6. Flavor with pantry shortcuts
I used to spend ages trying to build flavor from scratch every single night. Then I realized my pantry could be my best ally.
Jarred pesto, good-quality curry paste, tahini, canned coconut milk, or even a splash of soy sauce can transform plain vegetables and grains into something that tastes restaurant-worthy.
The trick is not relying on them exclusively, but using them to cut down on prep when you’re short on time. I once threw together a meal of chickpeas, roasted zucchini, and quinoa, then drizzled tahini over the top.
Dinner was on the table in 15 minutes, and it tasted like I’d spent hours.
7. Wash as you go
This last one isn’t about cooking faster—it’s about making the whole experience feel lighter.

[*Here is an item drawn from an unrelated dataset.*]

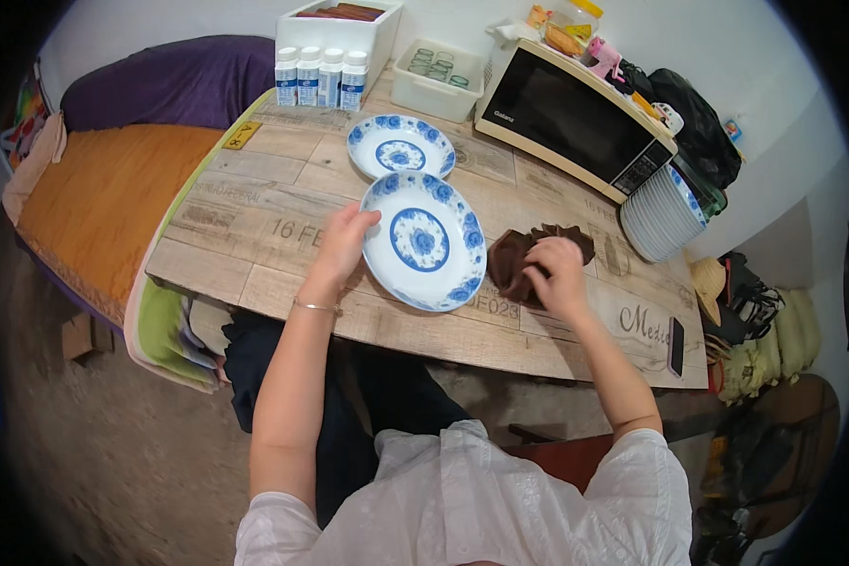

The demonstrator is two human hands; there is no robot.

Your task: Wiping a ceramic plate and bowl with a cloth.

Because what really slows you down is looking at the mountain of dirty dishes after you’ve finally sat down to eat.
I started washing cutting boards, knives, and small bowls as I go. It only takes a minute here and there, but by the time I’m done cooking, the kitchen is mostly clean.
It makes cooking feel less like a chore and more like a flow. And when the process feels smoother, I find myself more willing to get into the kitchen, even on busy days.
Final thoughts
These little hacks don’t require fancy techniques or endless effort. They’re small shifts that add up, saving you time while keeping your meals fresh, colorful, and nourishing.
Vegetarian cooking can be simple, joyful, and even quick—if you give yourself permission to work smarter, not harder. And the more ease you bring to your kitchen, the more you’ll enjoy the food you create and the moments you share around the table.